**Goal of the exercise**
Please find all lines containing "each" in the listing below and copy them.

**Provided data**
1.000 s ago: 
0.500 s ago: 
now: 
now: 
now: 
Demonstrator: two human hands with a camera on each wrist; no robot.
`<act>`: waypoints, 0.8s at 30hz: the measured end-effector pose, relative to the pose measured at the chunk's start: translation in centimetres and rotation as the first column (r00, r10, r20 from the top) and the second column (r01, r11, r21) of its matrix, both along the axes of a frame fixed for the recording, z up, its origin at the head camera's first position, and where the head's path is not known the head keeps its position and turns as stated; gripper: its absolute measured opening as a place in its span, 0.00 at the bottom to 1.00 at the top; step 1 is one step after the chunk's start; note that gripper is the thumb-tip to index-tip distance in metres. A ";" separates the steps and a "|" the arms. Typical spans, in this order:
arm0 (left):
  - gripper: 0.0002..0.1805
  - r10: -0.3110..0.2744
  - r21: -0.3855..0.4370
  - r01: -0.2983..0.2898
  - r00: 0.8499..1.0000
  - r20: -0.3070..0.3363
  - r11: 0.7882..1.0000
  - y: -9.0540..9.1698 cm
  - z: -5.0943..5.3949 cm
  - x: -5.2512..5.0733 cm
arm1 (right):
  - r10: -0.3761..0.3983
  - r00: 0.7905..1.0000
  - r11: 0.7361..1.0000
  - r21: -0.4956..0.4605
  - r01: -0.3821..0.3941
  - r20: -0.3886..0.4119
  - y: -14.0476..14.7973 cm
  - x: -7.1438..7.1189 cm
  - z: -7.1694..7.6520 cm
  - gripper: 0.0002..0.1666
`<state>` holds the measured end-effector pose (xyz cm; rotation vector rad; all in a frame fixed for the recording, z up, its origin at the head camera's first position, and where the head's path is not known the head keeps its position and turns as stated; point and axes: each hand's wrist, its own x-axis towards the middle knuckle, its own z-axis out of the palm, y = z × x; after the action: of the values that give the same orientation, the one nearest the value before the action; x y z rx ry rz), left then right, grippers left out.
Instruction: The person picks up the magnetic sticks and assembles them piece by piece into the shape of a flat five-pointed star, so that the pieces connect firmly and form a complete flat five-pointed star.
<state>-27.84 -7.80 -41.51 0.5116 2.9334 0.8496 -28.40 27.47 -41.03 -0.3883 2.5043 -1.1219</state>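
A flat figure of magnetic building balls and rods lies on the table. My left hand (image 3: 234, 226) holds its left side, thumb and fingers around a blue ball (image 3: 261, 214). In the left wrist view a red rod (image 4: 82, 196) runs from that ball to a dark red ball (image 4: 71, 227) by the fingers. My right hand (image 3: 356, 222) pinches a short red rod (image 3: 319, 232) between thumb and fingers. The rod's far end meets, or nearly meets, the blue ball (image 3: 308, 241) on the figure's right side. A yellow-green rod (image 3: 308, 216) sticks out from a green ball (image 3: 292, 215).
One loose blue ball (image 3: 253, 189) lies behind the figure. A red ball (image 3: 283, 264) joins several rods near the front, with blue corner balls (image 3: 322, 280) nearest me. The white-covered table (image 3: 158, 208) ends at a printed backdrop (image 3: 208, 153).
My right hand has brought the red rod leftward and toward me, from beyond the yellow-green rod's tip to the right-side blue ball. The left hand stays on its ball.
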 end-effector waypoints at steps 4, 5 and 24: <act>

**Completed exercise**
Demonstrator: two human hands with a camera on each wrist; no robot.
`<state>` holds the measured end-effector pose (xyz cm; rotation vector rad; all in a frame fixed for the recording, z up, its origin at the head camera's first position, and where the head's path is not known the head keeps its position and turns as stated; point and axes: each hand's wrist, its own x-axis towards the middle knuckle, its own z-axis out of the palm, y = z × x; after the action: of the values that give the same orientation, the one nearest the value before the action; x y z rx ry rz), left then right, grippers left out.

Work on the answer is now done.